** Exercise brief **
Go through the data and copy each line that holds "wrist".

⁂

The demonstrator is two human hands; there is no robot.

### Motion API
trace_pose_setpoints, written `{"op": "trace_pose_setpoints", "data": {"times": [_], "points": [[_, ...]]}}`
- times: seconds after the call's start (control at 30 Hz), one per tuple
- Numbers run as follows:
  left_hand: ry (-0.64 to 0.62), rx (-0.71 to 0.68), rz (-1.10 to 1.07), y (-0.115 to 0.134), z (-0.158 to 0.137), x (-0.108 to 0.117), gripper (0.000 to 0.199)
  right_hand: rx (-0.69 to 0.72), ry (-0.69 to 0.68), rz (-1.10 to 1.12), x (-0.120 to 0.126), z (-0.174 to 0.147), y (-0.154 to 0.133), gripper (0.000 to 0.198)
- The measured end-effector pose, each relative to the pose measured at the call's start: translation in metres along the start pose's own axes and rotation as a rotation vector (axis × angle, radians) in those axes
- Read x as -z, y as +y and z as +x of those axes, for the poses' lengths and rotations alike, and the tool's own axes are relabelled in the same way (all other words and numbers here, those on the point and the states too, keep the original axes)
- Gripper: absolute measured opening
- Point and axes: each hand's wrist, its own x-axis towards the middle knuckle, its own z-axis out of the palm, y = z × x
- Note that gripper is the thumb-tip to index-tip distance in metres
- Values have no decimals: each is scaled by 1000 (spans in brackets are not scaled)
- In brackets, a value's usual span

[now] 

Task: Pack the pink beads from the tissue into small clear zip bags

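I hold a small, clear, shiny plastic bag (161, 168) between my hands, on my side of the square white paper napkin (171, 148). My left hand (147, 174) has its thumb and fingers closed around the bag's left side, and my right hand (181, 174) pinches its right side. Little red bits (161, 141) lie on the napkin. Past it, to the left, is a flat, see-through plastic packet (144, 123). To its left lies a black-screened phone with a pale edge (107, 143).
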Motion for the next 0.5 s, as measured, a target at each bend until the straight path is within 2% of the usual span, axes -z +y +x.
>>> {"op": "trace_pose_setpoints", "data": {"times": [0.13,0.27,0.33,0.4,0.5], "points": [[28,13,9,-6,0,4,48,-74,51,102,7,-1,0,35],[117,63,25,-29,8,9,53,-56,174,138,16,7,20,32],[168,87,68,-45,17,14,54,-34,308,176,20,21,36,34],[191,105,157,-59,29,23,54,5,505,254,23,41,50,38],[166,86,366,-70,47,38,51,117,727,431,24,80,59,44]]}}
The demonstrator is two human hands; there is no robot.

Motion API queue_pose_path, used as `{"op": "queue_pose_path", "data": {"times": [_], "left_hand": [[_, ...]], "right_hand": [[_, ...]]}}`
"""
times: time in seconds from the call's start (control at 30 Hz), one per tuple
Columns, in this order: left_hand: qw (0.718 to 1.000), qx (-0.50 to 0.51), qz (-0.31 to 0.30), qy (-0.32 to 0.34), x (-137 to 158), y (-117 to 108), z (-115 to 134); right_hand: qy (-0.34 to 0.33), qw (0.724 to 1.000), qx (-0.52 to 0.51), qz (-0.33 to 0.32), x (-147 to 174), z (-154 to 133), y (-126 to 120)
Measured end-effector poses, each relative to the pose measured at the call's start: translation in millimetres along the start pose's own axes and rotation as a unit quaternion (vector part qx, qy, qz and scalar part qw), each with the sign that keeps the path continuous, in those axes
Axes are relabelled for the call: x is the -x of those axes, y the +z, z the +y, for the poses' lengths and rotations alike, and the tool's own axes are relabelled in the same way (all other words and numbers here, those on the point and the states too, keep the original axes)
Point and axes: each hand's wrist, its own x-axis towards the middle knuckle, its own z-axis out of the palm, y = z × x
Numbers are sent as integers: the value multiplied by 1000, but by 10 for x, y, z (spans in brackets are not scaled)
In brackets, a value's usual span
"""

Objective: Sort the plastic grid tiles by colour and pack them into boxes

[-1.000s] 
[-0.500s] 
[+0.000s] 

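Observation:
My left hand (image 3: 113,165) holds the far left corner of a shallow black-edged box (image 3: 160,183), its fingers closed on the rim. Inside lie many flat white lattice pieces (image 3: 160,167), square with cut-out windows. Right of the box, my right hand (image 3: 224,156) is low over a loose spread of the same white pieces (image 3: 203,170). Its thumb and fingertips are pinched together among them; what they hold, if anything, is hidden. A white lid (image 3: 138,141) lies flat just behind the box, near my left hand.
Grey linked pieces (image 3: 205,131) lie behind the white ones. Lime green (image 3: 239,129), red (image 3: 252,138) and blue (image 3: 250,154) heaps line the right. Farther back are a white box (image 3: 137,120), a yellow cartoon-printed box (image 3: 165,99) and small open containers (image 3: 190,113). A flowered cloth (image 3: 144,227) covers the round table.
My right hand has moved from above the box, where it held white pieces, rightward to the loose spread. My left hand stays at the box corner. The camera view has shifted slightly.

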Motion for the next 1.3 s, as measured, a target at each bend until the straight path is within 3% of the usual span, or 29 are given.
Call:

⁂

** Response to this exercise **
- Point and axes: each hand's wrist, its own x-axis towards the middle knuckle, its own z-axis out of the palm, y = z × x
Point and axes: each hand's wrist, its own x-axis towards the middle knuckle, its own z-axis out of the palm, y = z × x

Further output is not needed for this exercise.